What sources do you propose? There is none. Nothing we have today can even begin to make up for oil. If you belive they can, you need to read up on things like extraction rates and EROEI (Energy Return on Energy Input). Not everything can be abstracted to money, you know.

Power hybrids from the grid?!? How exactly do you belive electricity is generated? Mined out of thin air?
50% coal, 20% nukes, 20% gas, roughly. There's a fair bit of coal left, but it's getting harder to mine it. Gas in the NA is close to it's peak, or maybe even behind it. Nukes? Takes a while to build, plus NIMBY is a problem there... and if we don't get breeders that really work we don't have enough uranium to scale it.

Il_Mostro 03-29-2005 04:39 AM

Re: Hybrid Cars
 
[ QUOTE ]
Remember the Club of Rome "limits to growth"? Wrong, absurdly wrong as world living standards continue to rise for thirty years after their ghastly predictions.

[/ QUOTE ]
It's been a while since I read it myself, but I seem to remember that they have so far been esentially correct.

wacki 03-29-2005 05:47 AM

Re: Hybrid Cars
 
Wow, DesertCat said some really dumb things and I didn't even catch them. I guess that means I need some sleep. Thanks Il Mostro, you too pfunk.

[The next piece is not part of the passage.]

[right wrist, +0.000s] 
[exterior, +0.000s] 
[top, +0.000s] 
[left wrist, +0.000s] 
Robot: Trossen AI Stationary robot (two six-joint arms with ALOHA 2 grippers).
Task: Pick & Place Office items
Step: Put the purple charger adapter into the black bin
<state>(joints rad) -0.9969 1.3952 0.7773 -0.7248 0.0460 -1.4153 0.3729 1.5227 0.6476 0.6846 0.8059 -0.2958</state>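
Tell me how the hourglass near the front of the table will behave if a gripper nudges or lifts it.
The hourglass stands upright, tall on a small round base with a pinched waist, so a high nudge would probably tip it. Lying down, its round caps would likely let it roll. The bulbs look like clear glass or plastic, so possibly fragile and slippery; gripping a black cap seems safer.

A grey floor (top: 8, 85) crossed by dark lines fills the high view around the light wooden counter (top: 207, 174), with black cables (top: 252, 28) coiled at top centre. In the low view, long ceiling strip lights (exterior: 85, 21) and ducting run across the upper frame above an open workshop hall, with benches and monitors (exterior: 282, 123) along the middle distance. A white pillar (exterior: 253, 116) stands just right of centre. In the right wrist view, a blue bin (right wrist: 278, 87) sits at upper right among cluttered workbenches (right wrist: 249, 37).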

david050173 03-29-2005 02:56 PM

Re: Hybrid Cars
 
[ QUOTE ]
[ QUOTE ]
Remember the Club of Rome "limits to growth"? Wrong, absurdly wrong as world living standards continue to rise for thirty years after their ghastly predictions.

[/ QUOTE ]
It's been a while since I read it myself, but I seem to remember that they have so far been esentially correct.

[/ QUOTE ]

It has been even longer probably since I read it but I am pretty sure thier end of the world should have happened by now. You could argue being off by 20-30 years really doesn't change much. I think the other thing is that population growth has slowed much more rapidly thant they expected. Of course this is all off the top of my head.